How Lightcrawl crawls your site

Crawl scope, request rate, sitemaps, and how we honor robots.txt.

When you add a site, Lightcrawl crawls it to discover pages, then audits each page with Lighthouse and our own SEO and quality checks. This page explains how the crawl works so you know what to expect in your logs.

What we crawl

We start at the URL you added (the seed) and discover the rest of the site two ways: by reading your sitemap.xml (and any sitemaps referenced from robots.txt), and by following internal links from the pages we fetch. A site's crawl scope is one of:

  • Domain (default): all pages on the same host, found via sitemap and link discovery.
  • Single page: only the URL you added.

By default we stay on the exact host you added and ignore URL query parameters when deciding whether two links are the same page.
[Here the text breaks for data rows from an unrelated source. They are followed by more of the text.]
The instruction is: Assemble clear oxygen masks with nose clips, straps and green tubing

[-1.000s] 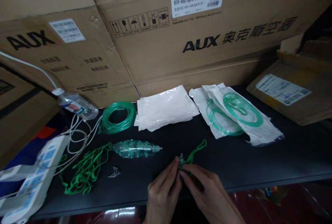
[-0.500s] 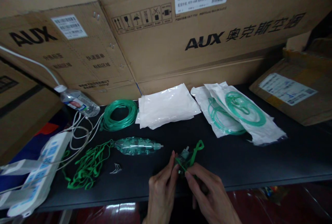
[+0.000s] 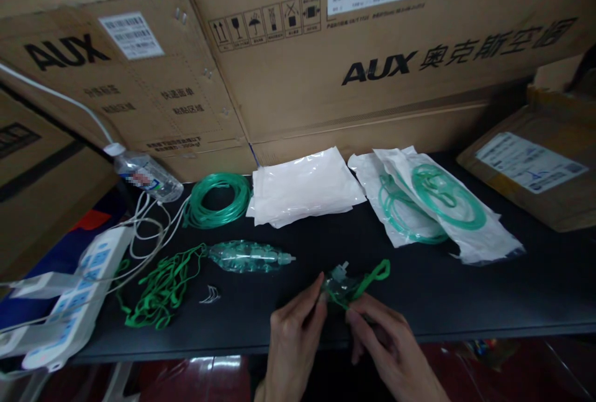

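Over the table's front edge, a clear greenish oxygen mask (image 3: 339,279) is held between my two hands, its small connector pointing up and away. My left hand (image 3: 298,321) pinches the mask's left edge between thumb and fingers. At its right side my right hand (image 3: 384,330) is closed on the green elastic strap (image 3: 372,278), whose loop sticks up past the fingers. Several stacked clear green masks (image 3: 246,256) lie on the table to the left, beside a tangle of green elastic straps (image 3: 161,290). Small thin metal strips (image 3: 211,294) rest near them.
Along the back lie a coil of green tubing (image 3: 198,213), white pouches (image 3: 305,191) and packed tubing sets (image 3: 447,203). On the left are a power strip (image 3: 88,303), white cables and a plastic bottle (image 3: 156,178). Cardboard boxes (image 3: 279,98) wall the back; another box (image 3: 526,160) stands right.
The view has shifted slightly. Both hands have moved a little to the right with the mask, which now shows more of its clear body. The strap loop leans further right.
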`<state>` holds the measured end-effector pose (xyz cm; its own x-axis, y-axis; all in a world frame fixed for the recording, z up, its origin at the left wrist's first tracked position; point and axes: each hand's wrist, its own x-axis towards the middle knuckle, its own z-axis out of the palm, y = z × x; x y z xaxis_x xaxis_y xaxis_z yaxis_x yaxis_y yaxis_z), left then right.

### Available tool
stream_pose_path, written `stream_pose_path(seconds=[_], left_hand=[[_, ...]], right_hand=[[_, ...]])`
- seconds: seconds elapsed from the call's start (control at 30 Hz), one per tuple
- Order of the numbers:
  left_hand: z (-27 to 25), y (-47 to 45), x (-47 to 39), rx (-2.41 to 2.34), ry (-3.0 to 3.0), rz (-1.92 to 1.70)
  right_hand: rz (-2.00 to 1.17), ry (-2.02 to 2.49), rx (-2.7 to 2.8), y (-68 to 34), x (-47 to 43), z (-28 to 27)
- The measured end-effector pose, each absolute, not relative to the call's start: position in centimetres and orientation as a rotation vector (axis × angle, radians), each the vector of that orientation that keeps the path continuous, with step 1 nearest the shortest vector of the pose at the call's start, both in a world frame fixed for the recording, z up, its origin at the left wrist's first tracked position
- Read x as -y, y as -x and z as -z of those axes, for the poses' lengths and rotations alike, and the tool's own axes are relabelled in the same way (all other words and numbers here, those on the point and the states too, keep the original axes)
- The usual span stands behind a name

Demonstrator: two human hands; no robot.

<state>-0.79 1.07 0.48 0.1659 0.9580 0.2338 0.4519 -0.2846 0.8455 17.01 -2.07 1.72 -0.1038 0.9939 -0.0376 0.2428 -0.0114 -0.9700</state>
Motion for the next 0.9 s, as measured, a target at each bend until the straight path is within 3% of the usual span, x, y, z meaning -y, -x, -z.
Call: stream_pose_path(seconds=[0.47,0.7,0.9], left_hand=[[0.3,0.4,-0.7,-1.324,-2.083,-1.298],[-0.3,0.6,-0.7,-1.276,-2.19,-1.326],[-0.8,0.6,-1.0,-1.262,-2.225,-1.434]], right_hand=[[-1.33,1.499,1.351,-15.4,1.4,-1.2],[-0.941,1.435,1.644,-14.9,1.4,-2.5],[-0.995,1.44,1.559,-14.5,1.4,-1.6]])
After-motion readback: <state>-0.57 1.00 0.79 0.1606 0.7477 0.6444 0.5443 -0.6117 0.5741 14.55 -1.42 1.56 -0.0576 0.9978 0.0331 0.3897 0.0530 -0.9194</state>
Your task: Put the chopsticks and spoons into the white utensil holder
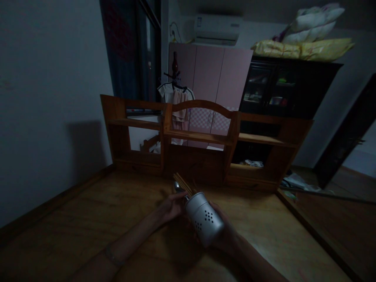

Subdomain and query-parameter handling are configurable per site.

How fast we crawl

We crawl sequentially and politely — roughly two to three requests per second — so we don't add meaningful load to your origin. We send cache-revalidation headers so the pages we read reflect what your visitors see, not a stale cache.

robots.txt

We fetch and obey robots.txt before crawling. Rules targeting User-agent: lightcrawl (or *) apply to us. If your robots.txt disallows the page you added, the crawl stops with a "blocked by robots.txt" result instead of returning an empty crawl — and we'll point you to ownership verification if you want to crawl it anyway.

If a crawl comes back empty

A crawl that finds only one page (or none) usually means one of two things: your robots.txt disallows us, or a security/CDN layer is serving our crawler a challenge instead of your real content. Lightcrawl detects both and tells you which it is, with a link to the fix. For the second case, see Allow Lightcrawl to crawl your site.